Alternatively, the computer system can be arranged to display a plurality
of character sequences to a user, only one of which has been coded
according to the predetermined corruption algorithm, and the user is asked
to select from this plurality by depressing a key or in some other way.
These systems are particularly appropriate for authenticating the user of
an identification article when the article is offered for use in a
transaction. They also provide an effective resistance to hackers
attempting to seek unauthorised access to a computer system.
The concept underlying the present invention for one of its applications is
that a permitted user of an identification article such as a credit card
will be given a personal identification number with the card and will be
instructed not to use the personal identification number in the form in
which it has been given but only to use deliberately corrupted versions
thereof. More specifically, in the first embodiment, a user will be
instructed to deliberately alter one character in his personal
identification number before he uses it. In the second embodiment, he will
be instructed to deliberately add one character into his personal
identification number before he uses it. The computer system is set up to
recognise such deliberately corrupted versions of the personal
identification number as authentic versions thereof.

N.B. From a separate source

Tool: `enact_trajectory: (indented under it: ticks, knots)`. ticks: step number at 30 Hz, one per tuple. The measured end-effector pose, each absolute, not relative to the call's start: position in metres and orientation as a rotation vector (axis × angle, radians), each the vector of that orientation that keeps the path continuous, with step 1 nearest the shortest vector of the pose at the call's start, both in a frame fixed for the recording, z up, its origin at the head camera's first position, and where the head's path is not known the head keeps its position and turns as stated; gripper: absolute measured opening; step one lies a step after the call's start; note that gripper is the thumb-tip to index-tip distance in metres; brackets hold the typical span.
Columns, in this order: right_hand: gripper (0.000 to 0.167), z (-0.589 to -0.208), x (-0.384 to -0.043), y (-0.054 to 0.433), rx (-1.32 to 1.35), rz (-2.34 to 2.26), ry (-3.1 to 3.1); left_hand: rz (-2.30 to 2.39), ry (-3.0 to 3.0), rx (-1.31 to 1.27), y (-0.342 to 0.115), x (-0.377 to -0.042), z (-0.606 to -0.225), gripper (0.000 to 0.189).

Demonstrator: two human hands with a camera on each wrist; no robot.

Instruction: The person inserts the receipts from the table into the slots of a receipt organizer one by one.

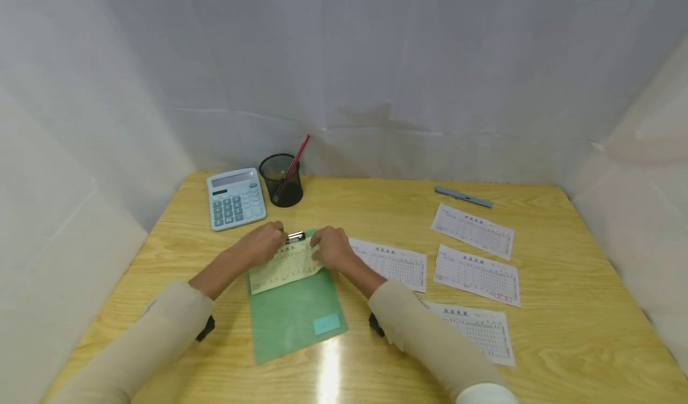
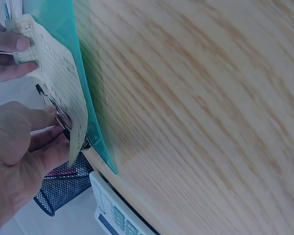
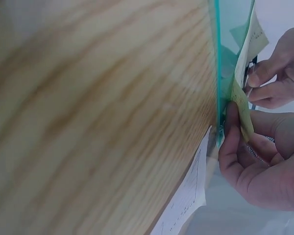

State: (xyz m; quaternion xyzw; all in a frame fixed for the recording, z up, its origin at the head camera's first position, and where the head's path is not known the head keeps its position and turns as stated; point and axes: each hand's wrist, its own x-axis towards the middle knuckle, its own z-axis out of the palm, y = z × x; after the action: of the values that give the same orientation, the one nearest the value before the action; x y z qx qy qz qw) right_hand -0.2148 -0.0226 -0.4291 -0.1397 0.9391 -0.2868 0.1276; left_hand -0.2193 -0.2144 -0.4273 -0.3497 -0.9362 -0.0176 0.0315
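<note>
A translucent green folder (image 1: 292, 320) with a light blue label lies on the table, a printed yellow slip (image 1: 282, 272) across its upper part. At the top edge sits a black and silver clip (image 1: 295, 236). My left hand (image 1: 263, 244) pinches this clip; in the left wrist view, the thumb presses its metal lever (image 2: 59, 115) with fingers beneath. My right hand (image 1: 332, 250) holds the slip's right end between thumb and fingers. In the right wrist view, the yellow slip (image 3: 242, 103) bends up from the folder (image 3: 225, 63) at that pinch.
Behind on the left are a light blue calculator (image 1: 236, 198) and a black mesh pen cup (image 1: 289, 192) holding a red pencil. Several white printed forms (image 1: 475, 272) lie to the right, one partly under the right forearm. A blue-grey pen (image 1: 463, 197) lies at the back right.
</note>
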Motion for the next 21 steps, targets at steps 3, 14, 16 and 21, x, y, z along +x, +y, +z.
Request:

Preferably, once one version of the personal identification number has been
used this version is stored in the computer system and subsequent attempts
to use that version within a predetermined time period result in an
invalid signal being produced. This has a big advantage in deterring
would-be credit card thieves since they would know that even if they
perceived or heard a personal identification number being given when the
credit card was used they would not be able to use that same number but
would have to guess the correct personal identification number so that
they could produce a different corrupted version of it. This presents
would-be thieves with a serious difficulty because when the first version
of the personal identification number is given they are not able to
ascertain from that which digit has been altered or added so it is a
matter of guess work for them to establish what the correct personal
identification number was. An attempt to use an incorrect version of a
personal identification number with an authentication article would
naturally cause security measures to be implemented with a high
probability of the thief being apprehended if a fraudulent use was
attempted.
In the preferred implementation of the first embodiment, the computer
system is set up to determine when all but one of the characters in the
respective positions match. It can operate to ignore the excepted
character once a match in all other characters has been obtained, in which
case the system will recognise the correct personal identification number
in addition to authentic versions thereof. To prevent the correct number
from being accepted as authentic, this can be added to the .list of stored
numbers which have been used. As an alternative, the computer system can
determine not only that there is match in all but one of the computer
positions but that there is a mismatch in the excepted character.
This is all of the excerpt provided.